Qu'elles résultent d'une blessure, d'une mauvaise circulation ou d'une chirurgie, les plaies difficiles - celles qui ne guérissent pas - constituent un lourd fardeau pour le système de santé. C'est un problème coûteux et fréquent, mais peu documenté, a constaté l'Institut canadien d'information sur la santé (ICIS) qui vient de produire un rapport sur la question.

Le tiers des patients en soins prolongés

Près de 30% des patients hospitalisés pour des soins prolongés développent des plaies difficiles. Il peut s'agir de plaie de lit, d'une plaie chirurgicale qui ne guérit pas, de gangrène ou d'un ulcère à la jambe. Aucun milieu n'est toutefois épargné. Ainsi, 10% des patients dans les centres de soins de longue durée (CHSLD), 7% des patients qui reçoivent des soins à domicile et 4% des patients hospitalisés en soins de courte durée à l'hôpital présentent aussi ce qu'on appelle des plaies «difficiles».

Risque plus élevé chez les diabétiques

Les diabétiques hospitalisés dans les hôpitaux courent six fois plus de risques que les autres patients de développer des plaies qui guérissent mal ou qui ne guérissent pas, indique l'étude. Pourtant, beaucoup seraient évitables si une meilleure attention était portée aux lésions aux pieds des diabétiques. Le diabète est généralement associé à une mauvaise circulation sanguine et une perte de sensation aux extrémités.

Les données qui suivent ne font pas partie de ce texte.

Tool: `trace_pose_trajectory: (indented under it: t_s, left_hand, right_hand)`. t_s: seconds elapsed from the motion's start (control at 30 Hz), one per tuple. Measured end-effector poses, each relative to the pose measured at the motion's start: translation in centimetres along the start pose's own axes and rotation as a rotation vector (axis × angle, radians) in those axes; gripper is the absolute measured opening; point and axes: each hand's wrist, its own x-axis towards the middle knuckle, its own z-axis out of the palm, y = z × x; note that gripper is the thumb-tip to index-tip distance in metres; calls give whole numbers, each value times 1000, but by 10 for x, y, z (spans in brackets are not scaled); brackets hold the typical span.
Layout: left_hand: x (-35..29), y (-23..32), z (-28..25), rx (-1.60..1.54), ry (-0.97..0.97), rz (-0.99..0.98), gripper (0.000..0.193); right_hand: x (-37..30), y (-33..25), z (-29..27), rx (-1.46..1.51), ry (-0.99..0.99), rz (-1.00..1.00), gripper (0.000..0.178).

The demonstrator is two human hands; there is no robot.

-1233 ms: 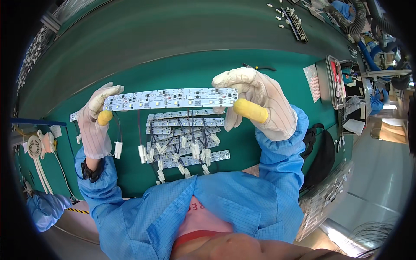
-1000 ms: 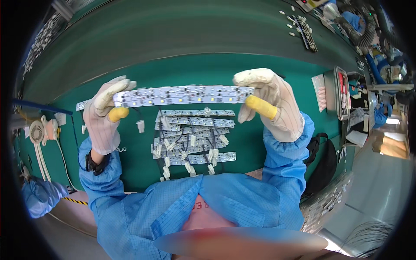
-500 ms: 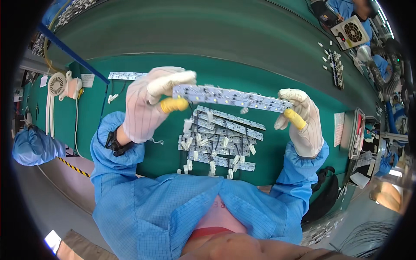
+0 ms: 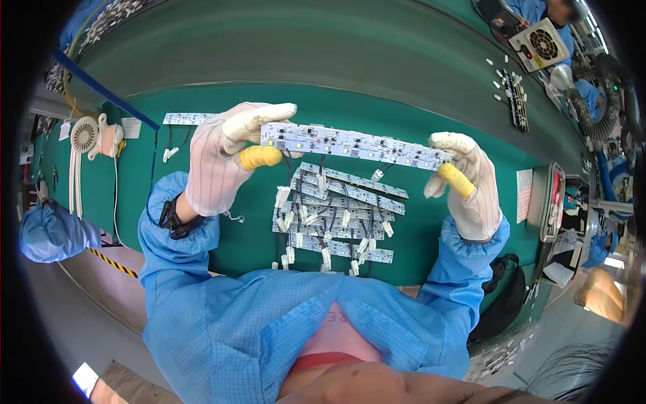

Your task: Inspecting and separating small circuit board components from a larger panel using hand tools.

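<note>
A metal box stands at the right edge of the bench; it has something red inside, with the rest of its contents too small to tell. A pinkish sheet lies just beside it. At the lower right, many pale pieces show blurred, and whether a tray holds them cannot be told.

Around the work, a pile of strips with dark leads and white plugs lies on the bench in front of the person. A lone strip lies at the upper left, its right end running behind the left hand in this view. Further left are a small fan and a white sheet; a blue bar slants over that side. A dark stack with white bits near it lies at the upper right, and a black bag is at the lower right.

The held strip is up in the air, above the pile, tilted down to the right, leads hanging. Left fingers pinch one end, and the right hand pinches the other, thumbs in front; both grips are closed on the thin board.
</note>
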Motion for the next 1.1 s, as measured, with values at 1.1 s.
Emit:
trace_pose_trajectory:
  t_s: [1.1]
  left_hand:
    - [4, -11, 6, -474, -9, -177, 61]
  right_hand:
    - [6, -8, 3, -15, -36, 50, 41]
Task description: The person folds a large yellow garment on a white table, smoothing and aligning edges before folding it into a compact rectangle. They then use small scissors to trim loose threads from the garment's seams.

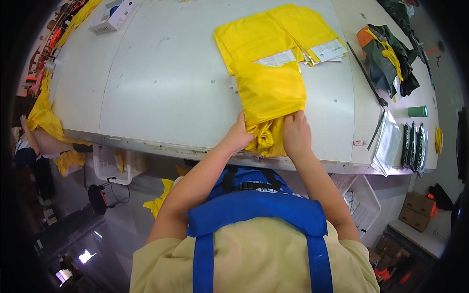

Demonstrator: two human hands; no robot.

Une personne diabétique peut avoir une lésion mineure au pied sans le savoir, parce qu'elle ne le sent pas, et cette lésion peut s'aggraver jusqu'à devenir une plaie difficile.

En 2011-2012, environ 200 amputations ont dû être réalisées au Canada en raison du diabète.

Un problème sous-évalué

Les plaies difficiles chez les patients hospitalisés en soins de courte durée sont probablement sous-évaluées, estiment les auteurs de l'étude. «Quand on parle de plaies de lit, il y a différents stades. Au niveau des premiers stades, on pense qu'il y a une sous-déclaration», explique Claude Lemay, porte-parole de l'ICIS. Malgré les programmes de surveillance, une petite rougeur n'est pas toujours détectée comme une plaie de lit. Selon l'état de santé d'un patient, la plaie de lit ne constitue pas toujours la priorité dans son traitement, si bien qu'elle continue de prendre de l'ampleur.

Quelque 117 000 patients en soins de courte durée étaient atteints de plaies difficiles en 2011-2012.

Prévalence accrue chez les 65-74 ans

L'âge est un facteur de risque en ce qui concerne les plaies chroniques, soit celles qui durent plus de trois mois et qui ne guérissent pas. L'étude de l'ICIS montre que les personnes de 65 à 74 ans sont les plus touchées. Il ne semble pas y avoir une prévalence plus grande chez les gens âgés de plus de 75 ans. Les auteurs de l'étude croient que c'est parce qu'une personne diabétique ou atteinte d'une maladie chronique, donc plus à risque de développer des plaies difficiles, meurt généralement à un âge moins avancé, ce qui peut expliquer la raison pour laquelle la prévalence semble moins élevée chez les personnes plus âgées.

Conséquences importantes

Banales, les plaies? Elles coûtent pourtant très cher au réseau de la santé. «Les coûts sont importants. Quand on parle de coûts directs, on pense aux médicaments, aux pansements, aux traitements. Quant aux coûts indirects, il s'agit d'un prolongement de la durée des séjours à l'hôpital», note Claude Lemay, porte-parole de l'ICIS. Les conséquences sur la santé et la qualité de vie des patients sont aussi importantes: douleur, anxiété, perte de mobilité, isolement social, amputations et dans les pires cas, décès.

1 000 000$

Coût annuel estimé des plaies de lit et des infections de plaies chirurgicales dans chaque hôpital canadien.

Méthodologie

L'étude a été menée avec des données recueillies dans l'ensemble des hôpitaux canadiens, mais dans certains cas, les hôpitaux du Québec ont été exclus pour des considérations méthodologiques. Les personnes diabétiques hospitalisées au Québec reçoivent systématiquement un «code» parce que le diabète est considéré comme «une condition importante associée», ce qui n'est pas le cas ailleurs. Les données concernant les soins de santé de longue durée ont été majoritairement recueillies en Ontario.